**About this task:**
Omit the images and return the remaining entries unchanged.
Data supplied START
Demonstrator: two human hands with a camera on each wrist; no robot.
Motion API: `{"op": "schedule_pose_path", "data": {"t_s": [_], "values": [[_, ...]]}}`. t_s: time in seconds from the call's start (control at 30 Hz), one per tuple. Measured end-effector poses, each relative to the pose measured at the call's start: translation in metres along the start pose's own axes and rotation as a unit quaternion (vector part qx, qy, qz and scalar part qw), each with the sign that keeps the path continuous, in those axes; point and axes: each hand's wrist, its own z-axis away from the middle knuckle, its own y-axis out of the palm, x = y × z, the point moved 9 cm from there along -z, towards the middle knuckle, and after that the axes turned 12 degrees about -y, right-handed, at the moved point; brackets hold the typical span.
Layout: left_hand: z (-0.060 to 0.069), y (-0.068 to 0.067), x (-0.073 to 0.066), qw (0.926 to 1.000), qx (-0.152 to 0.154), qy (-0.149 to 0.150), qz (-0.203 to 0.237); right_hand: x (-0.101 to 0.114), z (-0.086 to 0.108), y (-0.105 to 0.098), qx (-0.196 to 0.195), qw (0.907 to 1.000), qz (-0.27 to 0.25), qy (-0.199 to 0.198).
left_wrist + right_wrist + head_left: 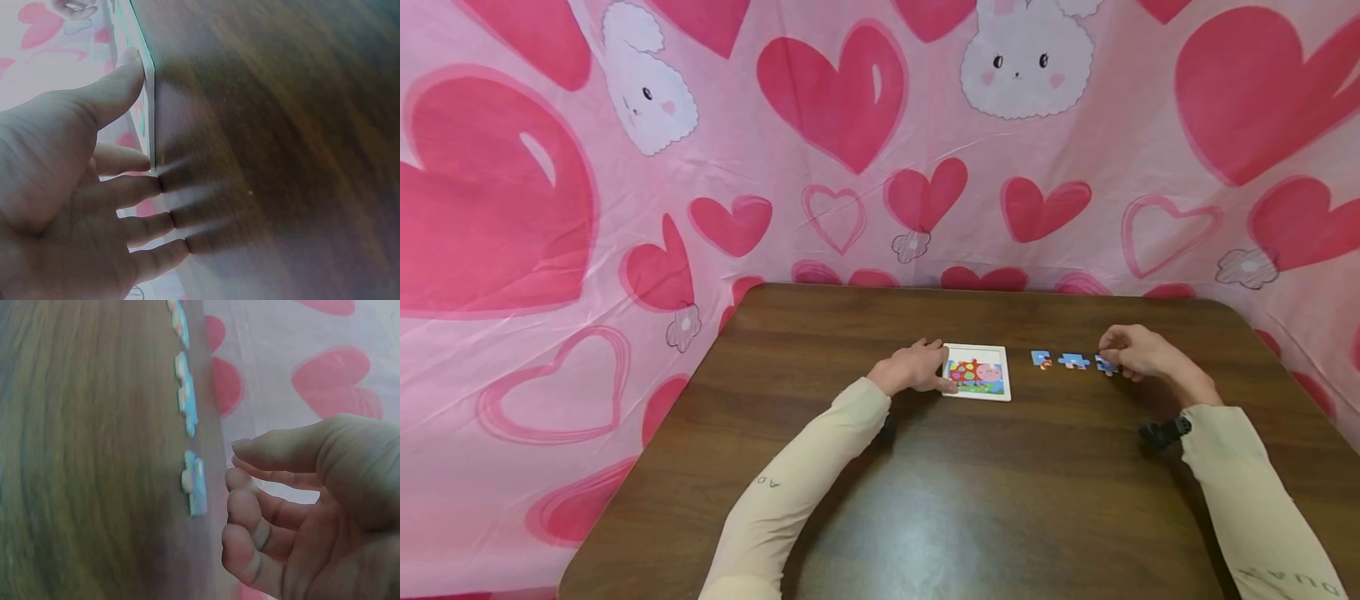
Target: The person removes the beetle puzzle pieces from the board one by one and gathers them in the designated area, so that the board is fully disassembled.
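A white-rimmed puzzle tray (1007,375) lies flat on the table, with a partly filled cartoon picture (976,375) inside and a pale gap along its top. My left hand (916,367) rests at its left side. In the left wrist view the thumb touches the tray's edge (150,94) and the other fingers reach down to the tabletop. To the right, three blue jigsaw pieces lie in a row: a left one (1041,359), a middle one (1073,361) and a right one (196,487). My right hand (1138,352) hovers by the right piece, fingers loosely bent, holding nothing.
The brown wooden table (970,483) has rounded corners. Behind it and along its left hangs a pink cloth (880,200) with hearts and rabbits. A black strap device (1165,432) sits at the right wrist.
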Motion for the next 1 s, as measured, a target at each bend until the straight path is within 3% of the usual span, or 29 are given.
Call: {"op": "schedule_pose_path", "data": {"t_s": [0.23, 0.6, 1.0], "values": [[0.0, 0.0, 0.0, 1.0, -0.001, 0.003, 0.005, 0.018, -0.004, 0.0, -0.011, 0.9998, 0.012, -0.015], [0.002, -0.003, -0.001, 0.9998, -0.005, 0.009, 0.016, 0.041, -0.013, 0.011, -0.023, 0.9993, -0.011, -0.028], [0.001, -0.001, -0.001, 0.9999, -0.004, 0.005, 0.014, 0.075, -0.022, 0.024, -0.021, 0.9955, -0.046, -0.081]]}}
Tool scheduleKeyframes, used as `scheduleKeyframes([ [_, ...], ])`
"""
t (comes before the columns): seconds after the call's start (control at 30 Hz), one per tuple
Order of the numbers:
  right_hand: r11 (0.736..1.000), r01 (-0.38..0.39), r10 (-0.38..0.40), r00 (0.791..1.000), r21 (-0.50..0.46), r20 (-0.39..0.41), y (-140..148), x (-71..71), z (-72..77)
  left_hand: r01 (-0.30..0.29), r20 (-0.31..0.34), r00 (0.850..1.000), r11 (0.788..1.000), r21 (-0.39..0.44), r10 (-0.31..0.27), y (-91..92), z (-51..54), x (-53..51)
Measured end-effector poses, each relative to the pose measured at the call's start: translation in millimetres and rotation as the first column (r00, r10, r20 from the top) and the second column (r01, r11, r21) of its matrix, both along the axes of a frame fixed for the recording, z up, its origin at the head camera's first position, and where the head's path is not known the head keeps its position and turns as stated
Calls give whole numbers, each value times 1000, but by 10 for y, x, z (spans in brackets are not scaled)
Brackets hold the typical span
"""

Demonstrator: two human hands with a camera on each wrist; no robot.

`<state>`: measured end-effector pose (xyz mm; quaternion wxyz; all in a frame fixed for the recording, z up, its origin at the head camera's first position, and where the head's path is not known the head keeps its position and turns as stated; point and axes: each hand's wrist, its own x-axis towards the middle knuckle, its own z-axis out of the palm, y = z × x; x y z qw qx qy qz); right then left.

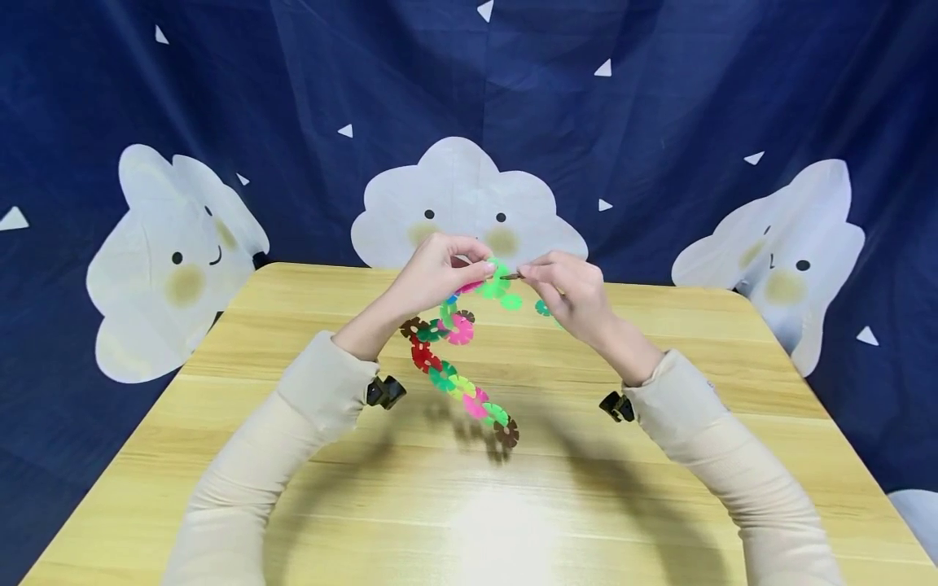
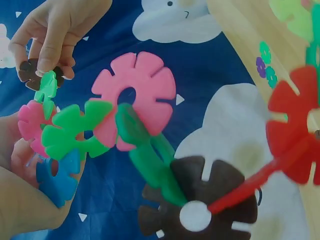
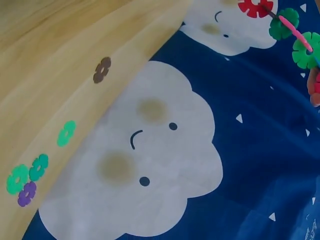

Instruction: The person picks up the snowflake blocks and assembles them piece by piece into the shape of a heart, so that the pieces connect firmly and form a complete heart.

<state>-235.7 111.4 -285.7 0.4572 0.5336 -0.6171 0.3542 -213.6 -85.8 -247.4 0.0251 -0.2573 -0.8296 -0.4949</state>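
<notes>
As the raised left hand (image 1: pixel 443 273) pinches a chain (image 1: pixel 423 356), the right hand (image 1: pixel 570 289) pinches a brown disc (image 2: pixel 28 74).

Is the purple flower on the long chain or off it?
Off it. The purple flower lies on the table beside green flowers, apart from the chain that the left hand holds.

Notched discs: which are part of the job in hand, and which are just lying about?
In the job:
- disc chain, held by the left hand
- brown disc, pinched by the right hand

Lying about on the table, possibly spares:
- second brown disc
- green disc
- another green disc
- teal disc
- purple disc
</notes>
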Motion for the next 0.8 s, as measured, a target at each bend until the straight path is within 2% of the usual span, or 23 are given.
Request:
scheduleKeyframes([
  [0.3,1000,5,-3,996,21,-92,-46,8,49,43,12,999,999,24,-43,41,103,33],
  [0.47,998,17,-9,992,62,-124,-77,5,18,72,-13,997,997,19,-72,-9,74,22],
  [0.7,993,76,-66,992,95,-105,-91,-6,21,66,39,997,996,61,-68,-70,34,-4],
  [0.8,987,74,-66,996,144,-57,-69,6,41,65,48,997,996,65,-68,-91,29,-9],
])
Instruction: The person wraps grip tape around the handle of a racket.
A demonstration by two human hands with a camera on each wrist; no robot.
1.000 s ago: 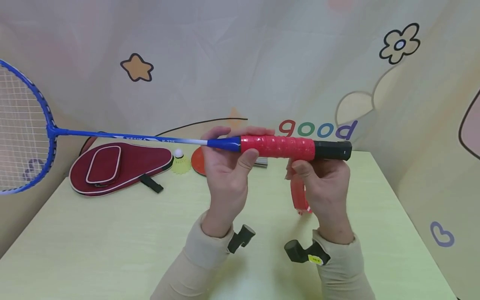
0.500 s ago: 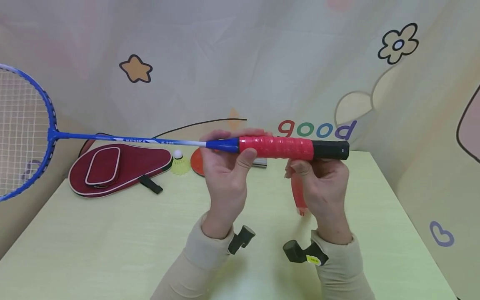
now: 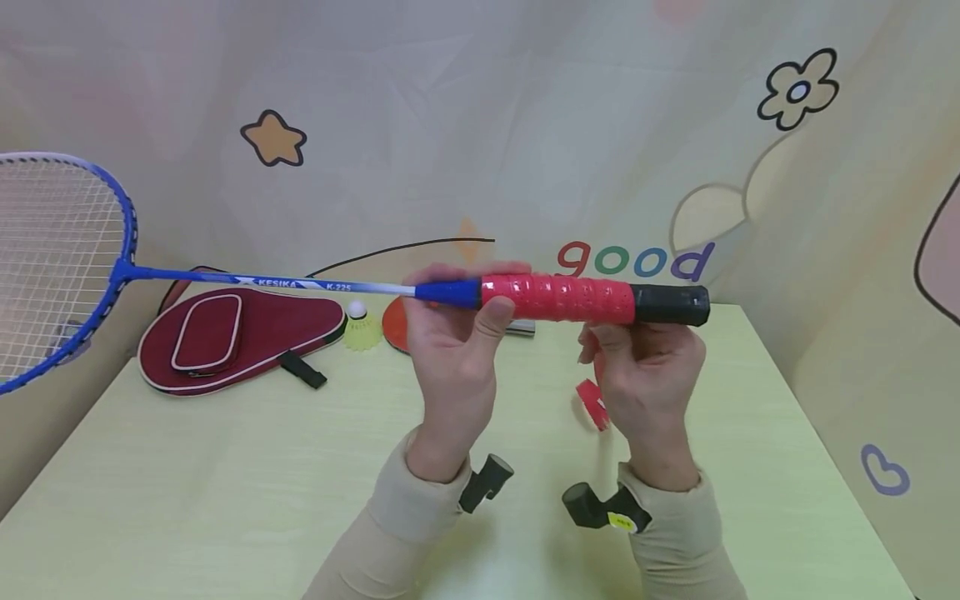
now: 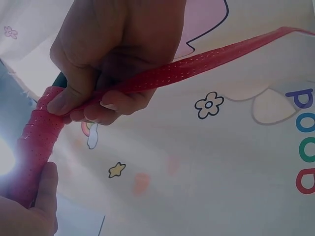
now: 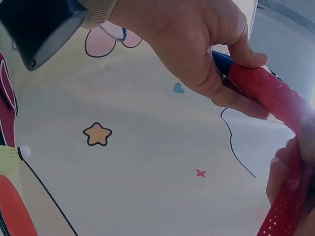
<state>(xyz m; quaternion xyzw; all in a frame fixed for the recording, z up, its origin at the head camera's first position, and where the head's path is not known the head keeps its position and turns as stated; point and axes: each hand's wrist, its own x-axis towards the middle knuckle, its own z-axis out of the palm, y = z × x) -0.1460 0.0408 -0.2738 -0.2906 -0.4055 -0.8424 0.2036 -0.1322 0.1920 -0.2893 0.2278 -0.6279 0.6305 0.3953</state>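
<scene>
A blue badminton racket (image 3: pixel 277 283) is held level above the table. Red perforated grip tape (image 3: pixel 558 297) winds round its handle, and the black butt end (image 3: pixel 671 305) is bare. My left hand (image 3: pixel 452 375) holds the handle where the blue cone meets the tape, thumb in front. Below the butt, my right hand (image 3: pixel 651 383) pinches the loose length of tape (image 4: pixel 197 66), which runs from the wrap through its fingers in the left wrist view. The tape's lower end (image 3: pixel 592 404) dangles beside the right hand in the head view; part of it is hidden behind that hand.
At the back left of the table (image 3: pixel 225 483) lies a dark red racket case (image 3: pixel 292 312) with a black strap (image 3: pixel 302 369). A yellow shuttlecock (image 3: pixel 362 327) and a red paddle (image 3: pixel 394 325), partly behind my left hand, are beside it. A patterned curtain (image 3: pixel 420 125) hangs behind.
The racket has turned about its shaft, its head now tilted differently and slightly further right. The loose tape has swung, and less of it shows beside my right hand. Both hands keep their hold.
</scene>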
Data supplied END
**Answer to this exercise:**
Demonstrator: two human hands with a camera on each wrist; no robot.
Motion API: `{"op": "schedule_pose_path", "data": {"t_s": [_], "values": [[_, ...]]}}`. t_s: time in seconds from the call's start (control at 30 Hz), one per tuple. Measured end-effector poses, each relative to the pose measured at the call's start: translation in metres along the start pose's own axes and rotation as a unit quaternion (vector part qx, qy, qz and scalar part qw), each with the sign that keeps the path continuous, in those axes; point and axes: each hand's wrist, its own z-axis away from the middle knuckle, its own y-axis out of the palm, x = y × z, the point moved 9 cm from there along -z, towards the middle knuckle, and after that the axes turned 12 degrees about -y, right-handed, at the moved point; brackets hold the typical span.
Layout: left_hand: z (-0.060 to 0.069), y (-0.068 to 0.067), x (-0.073 to 0.066), qw (0.926 to 1.000), qx (-0.152 to 0.154), qy (-0.149 to 0.150), qz (-0.203 to 0.237); right_hand: x (-0.101 to 0.114), z (-0.086 to 0.108), y (-0.105 to 0.098), qx (-0.196 to 0.195), qw (0.907 to 1.000), qz (-0.27 to 0.25), qy (-0.199 to 0.198).
left_wrist + right_wrist + head_left: 
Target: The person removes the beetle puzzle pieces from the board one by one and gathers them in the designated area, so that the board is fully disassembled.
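A white-rimmed puzzle tray (1007,375) lies flat on the table, with a partly filled cartoon picture (976,375) inside and a pale gap along its top. My left hand (916,367) rests at its left side. In the left wrist view the thumb touches the tray's edge (150,94) and the other fingers reach down to the tabletop. To the right, three blue jigsaw pieces lie in a row: a left one (1041,359), a middle one (1073,361) and a right one (196,487). My right hand (1138,352) hovers by the right piece, fingers loosely bent, holding nothing.
The brown wooden table (970,483) has rounded corners. Behind it and along its left hangs a pink cloth (880,200) with hearts and rabbits. A black strap device (1165,432) sits at the right wrist.
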Motion for the next 1 s, as measured, a target at each bend until the straight path is within 3% of the usual span, or 29 are given.
Call: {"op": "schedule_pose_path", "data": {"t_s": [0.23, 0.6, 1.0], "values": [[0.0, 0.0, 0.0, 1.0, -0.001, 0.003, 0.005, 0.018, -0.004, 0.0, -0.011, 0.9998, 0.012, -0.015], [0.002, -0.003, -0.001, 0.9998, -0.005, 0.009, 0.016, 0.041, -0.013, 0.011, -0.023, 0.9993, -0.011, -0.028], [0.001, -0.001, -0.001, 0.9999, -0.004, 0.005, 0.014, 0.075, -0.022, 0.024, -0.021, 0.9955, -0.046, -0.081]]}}
Tool scheduleKeyframes, used as `scheduleKeyframes([ [_, ...], ])`
"""
t (comes before the columns): seconds after the call's start (control at 30 Hz), one per tuple
Order of the numbers:
  right_hand: r11 (0.736..1.000), r01 (-0.38..0.39), r10 (-0.38..0.40), r00 (0.791..1.000), r21 (-0.50..0.46), r20 (-0.39..0.41), y (-140..148), x (-71..71), z (-72..77)
  left_hand: r01 (-0.30..0.29), r20 (-0.31..0.34), r00 (0.850..1.000), r11 (0.788..1.000), r21 (-0.39..0.44), r10 (-0.31..0.27), y (-91..92), z (-51..54), x (-53..51)
Measured end-effector poses, each relative to the pose measured at the call's start: translation in millimetres and rotation as the first column (r00, r10, r20 from the top) and the second column (r01, r11, r21) of its matrix, both along the axes of a frame fixed for the recording, z up, its origin at the head camera's first position, and where the head's path is not known the head keeps its position and turns as stated
Calls give whole numbers, each value times 1000, but by 10 for y, x, z (spans in brackets are not scaled)
Brackets hold the typical span
"""

Demonstrator: two human hands with a camera on each wrist; no robot.

`<state>`: measured end-effector pose (xyz mm; quaternion wxyz; all in a frame fixed for the recording, z up, its origin at the head camera's first position, and where the head's path is not known the head keeps its position and turns as stated; point and axes: each hand's wrist, its own x-axis towards the middle knuckle, its own z-axis out of the palm, y = z × x; x y z qw qx qy qz); right then left.


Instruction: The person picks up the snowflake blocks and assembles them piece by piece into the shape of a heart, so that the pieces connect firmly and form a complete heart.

<state>-235.7 111.4 -285.7 0.4572 0.5336 -0.6171 0.3542 -213.6 -85.8 -247.4 0.0251 -0.2573 -0.8296 -0.4949</state>
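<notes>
As the raised left hand (image 1: pixel 443 273) pinches a chain (image 1: pixel 423 356), the right hand (image 1: pixel 570 289) pinches a brown disc (image 2: pixel 28 74).

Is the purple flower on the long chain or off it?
Off it. The purple flower lies on the table beside green flowers, apart from the chain that the left hand holds.

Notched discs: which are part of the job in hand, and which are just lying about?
In the job:
- disc chain, held by the left hand
- brown disc, pinched by the right hand

Lying about on the table, possibly spares:
- second brown disc
- green disc
- another green disc
- teal disc
- purple disc
</notes>
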Motion for the next 0.8 s, as measured, a target at each bend until the straight path is within 2% of the usual span, or 23 are given.
Request:
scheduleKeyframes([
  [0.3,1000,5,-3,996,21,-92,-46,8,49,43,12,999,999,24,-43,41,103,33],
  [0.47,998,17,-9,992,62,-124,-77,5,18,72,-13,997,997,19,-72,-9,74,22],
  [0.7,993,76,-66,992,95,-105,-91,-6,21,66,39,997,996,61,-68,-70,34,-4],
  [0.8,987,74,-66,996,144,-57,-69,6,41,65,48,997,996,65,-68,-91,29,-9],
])
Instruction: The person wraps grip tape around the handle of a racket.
A demonstration by two human hands with a camera on each wrist; no robot.
1.000 s ago: 
0.500 s ago: 
now: 
now: 
now: 
<state>(xyz m; quaternion xyzw; all in a frame fixed for the recording, z up, its origin at the head camera's first position, and where the head's path is not known the head keeps its position and turns as stated; point and axes: each hand's wrist, its own x-axis towards the middle knuckle, its own z-axis out of the palm, y = z × x) -0.1460 0.0408 -0.2738 -0.2906 -0.4055 -0.8424 0.2036 -0.1322 0.1920 -0.2893 0.2278 -0.6279 0.6305 0.3953</state>
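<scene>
A blue badminton racket (image 3: pixel 277 283) is held level above the table. Red perforated grip tape (image 3: pixel 558 297) winds round its handle, and the black butt end (image 3: pixel 671 305) is bare. My left hand (image 3: pixel 452 375) holds the handle where the blue cone meets the tape, thumb in front. Below the butt, my right hand (image 3: pixel 651 383) pinches the loose length of tape (image 4: pixel 197 66), which runs from the wrap through its fingers in the left wrist view. The tape's lower end (image 3: pixel 592 404) dangles beside the right hand in the head view; part of it is hidden behind that hand.
At the back left of the table (image 3: pixel 225 483) lies a dark red racket case (image 3: pixel 292 312) with a black strap (image 3: pixel 302 369). A yellow shuttlecock (image 3: pixel 362 327) and a red paddle (image 3: pixel 394 325), partly behind my left hand, are beside it. A patterned curtain (image 3: pixel 420 125) hangs behind.
The racket has turned about its shaft, its head now tilted differently and slightly further right. The loose tape has swung, and less of it shows beside my right hand. Both hands keep their hold.
</scene>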

The output returned above is complete.